Ahe, Ahemaru or Omaru, is a coral atoll in the northern Tuamotu Archipelago, 14 km to the west of Manihi, in French Polynesia. Its ring shape is broken by only a single small passage into the lagoon. It has a land area of approximately 12 km2 and a lagoon area of 138 km2. , Ahe Atoll had 553 inhabitants. The only village in Ahe is Tenukupara with approximately 100 inhabitants. It is located on an island in the south side of the Atoll.

The Atoll is part of the King George Islands (Iles du Roi Georges) subgroup, which includes Ahe, Manihi, Takapoto, Takaroa and Tikei. There are several pearl farms in Ahe's lagoon.

History
The first recorded Europeans to arrive to Ahe Atoll were Dutch mariners Willem Schouten and Jacob Le Maire in 1616. Ahe was later visited by the United States Exploring Expedition, 1838–1842. Charles Wilkes called the atoll "Peacock Island" after one of the ships of the expedition. 
This atoll has sometimes suffered damage caused by cyclones.

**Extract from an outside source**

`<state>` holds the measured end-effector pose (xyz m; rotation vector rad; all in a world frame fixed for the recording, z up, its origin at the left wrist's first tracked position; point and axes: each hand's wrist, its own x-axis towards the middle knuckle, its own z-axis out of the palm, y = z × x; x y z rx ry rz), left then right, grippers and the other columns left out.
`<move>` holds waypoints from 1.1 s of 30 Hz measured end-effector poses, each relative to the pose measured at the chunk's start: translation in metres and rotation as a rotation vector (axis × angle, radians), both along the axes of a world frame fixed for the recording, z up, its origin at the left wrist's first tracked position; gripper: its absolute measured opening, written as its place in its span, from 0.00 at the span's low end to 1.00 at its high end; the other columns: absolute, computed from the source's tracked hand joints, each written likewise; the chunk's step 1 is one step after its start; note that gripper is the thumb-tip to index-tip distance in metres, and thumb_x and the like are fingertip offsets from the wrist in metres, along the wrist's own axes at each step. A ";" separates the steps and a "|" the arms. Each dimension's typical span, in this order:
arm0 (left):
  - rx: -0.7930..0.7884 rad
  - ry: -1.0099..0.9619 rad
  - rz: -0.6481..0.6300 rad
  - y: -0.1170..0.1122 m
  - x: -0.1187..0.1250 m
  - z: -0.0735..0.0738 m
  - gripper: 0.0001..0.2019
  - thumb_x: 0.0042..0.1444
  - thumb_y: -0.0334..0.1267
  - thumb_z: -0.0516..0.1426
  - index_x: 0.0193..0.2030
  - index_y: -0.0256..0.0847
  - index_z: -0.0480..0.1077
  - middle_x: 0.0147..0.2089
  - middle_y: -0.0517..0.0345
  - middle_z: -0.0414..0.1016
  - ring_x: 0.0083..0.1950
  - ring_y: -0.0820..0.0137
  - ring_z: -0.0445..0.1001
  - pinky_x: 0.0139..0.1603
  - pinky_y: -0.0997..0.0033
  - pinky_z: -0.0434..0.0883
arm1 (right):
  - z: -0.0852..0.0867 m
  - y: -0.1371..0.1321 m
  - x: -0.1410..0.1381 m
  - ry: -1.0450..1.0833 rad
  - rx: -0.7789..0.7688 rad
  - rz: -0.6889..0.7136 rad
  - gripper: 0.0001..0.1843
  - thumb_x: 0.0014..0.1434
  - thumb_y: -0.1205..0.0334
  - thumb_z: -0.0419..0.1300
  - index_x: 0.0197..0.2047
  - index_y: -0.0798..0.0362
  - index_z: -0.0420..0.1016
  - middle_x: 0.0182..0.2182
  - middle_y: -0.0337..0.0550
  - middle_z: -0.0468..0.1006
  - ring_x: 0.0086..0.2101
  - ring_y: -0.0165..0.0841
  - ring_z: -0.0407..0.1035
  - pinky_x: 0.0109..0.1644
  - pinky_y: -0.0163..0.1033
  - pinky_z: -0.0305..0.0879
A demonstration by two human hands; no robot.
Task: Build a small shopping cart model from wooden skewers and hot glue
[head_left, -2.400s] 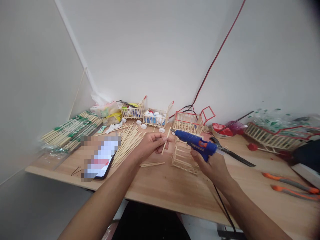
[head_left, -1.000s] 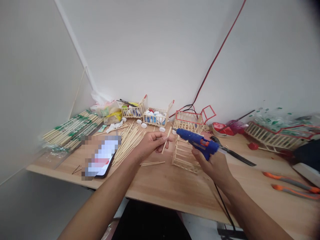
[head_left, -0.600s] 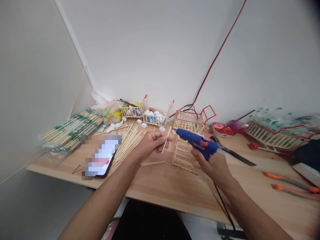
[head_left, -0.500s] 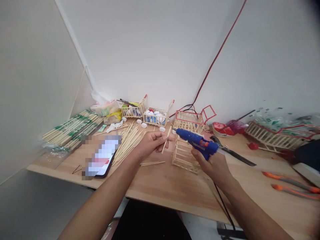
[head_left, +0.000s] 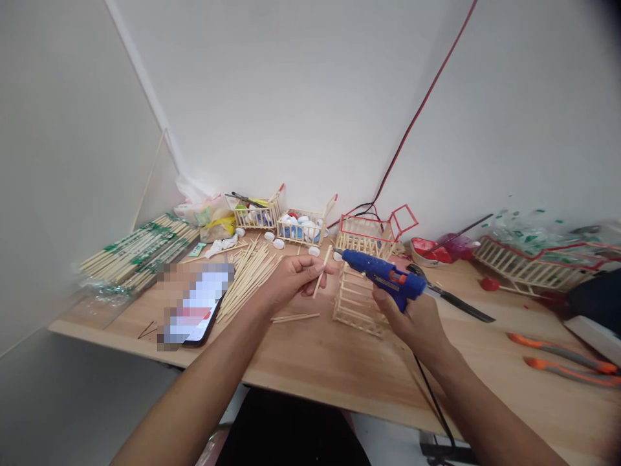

In the late 1970s, sailor Bernard Moitessier lived on Ahe for two years.

Demographics
Population of Ahe:

Administration
Ahe Atoll belongs to the commune of Manihi, which consists of the atolls of Manihi and Ahe.

See also
Ahe Airport

References

External links

Ahe Atoll FP (EVS Islands)
Shuttle Image ISS008-E-17141 (Astronaut Photography)
Shuttle Image ISS007-E-16671 (Astronaut Photography)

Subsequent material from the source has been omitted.